Source data:
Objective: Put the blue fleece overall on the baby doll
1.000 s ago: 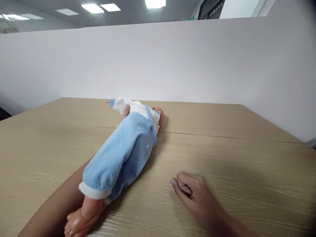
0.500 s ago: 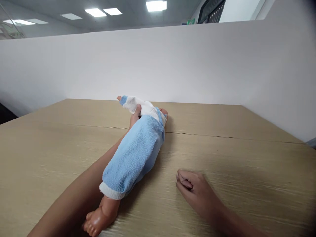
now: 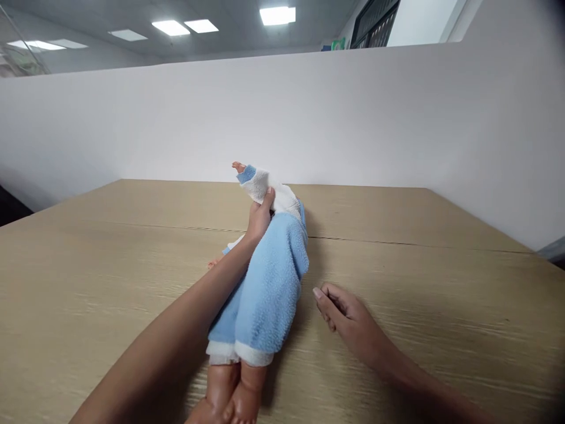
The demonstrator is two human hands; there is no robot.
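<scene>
A doll (image 3: pixel 276 288) in light blue fleece trousers and a white top with blue cuffs lies aslant on the wooden table, its bare feet toward me. My left hand (image 3: pixel 261 215) grips the doll's upper body near the white sleeve, thumb on top. One small doll hand points up and away; the other shows to the left, beyond my left forearm. The doll's head is hidden. To the right of the trousers, my right hand (image 3: pixel 338 309) is closed with its fingers curled in, touching no part of the doll, and nothing shows in it.
The light wooden table (image 3: pixel 419 282) has a seam running across it. A white partition (image 3: pixel 282 118) stands along its far edge. Ceiling lights and a dark-framed window show above the partition.
The doll has rolled and swung to the right with my left hand, so both legs and the other doll hand now show. My right hand has shifted slightly, its thumb now more visible.
</scene>
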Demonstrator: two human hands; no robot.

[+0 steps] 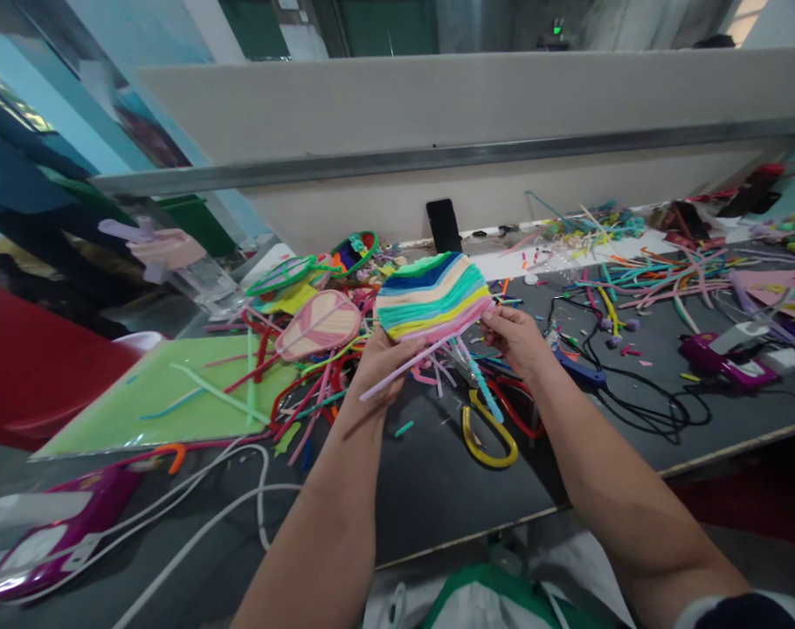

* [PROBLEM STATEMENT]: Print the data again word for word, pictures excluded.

* [ANSWER TO THIS PROBLEM]:
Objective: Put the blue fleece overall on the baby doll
1.000 s ago: 
0.500 s ago: 
now: 
The demonstrator is two human hands; there is no robot.
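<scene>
A doll (image 3: pixel 276 288) in light blue fleece trousers and a white top with blue cuffs lies aslant on the wooden table, its bare feet toward me. My left hand (image 3: pixel 261 215) grips the doll's upper body near the white sleeve, thumb on top. One small doll hand points up and away; the other shows to the left, beyond my left forearm. The doll's head is hidden. To the right of the trousers, my right hand (image 3: pixel 338 309) is closed with its fingers curled in, touching no part of the doll, and nothing shows in it.
The light wooden table (image 3: pixel 419 282) has a seam running across it. A white partition (image 3: pixel 282 118) stands along its far edge. Ceiling lights and a dark-framed window show above the partition.
The doll has rolled and swung to the right with my left hand, so both legs and the other doll hand now show. My right hand has shifted slightly, its thumb now more visible.
</scene>
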Demonstrator: two human hands; no robot.

[+0 steps] 

What this exercise needed has been supplied.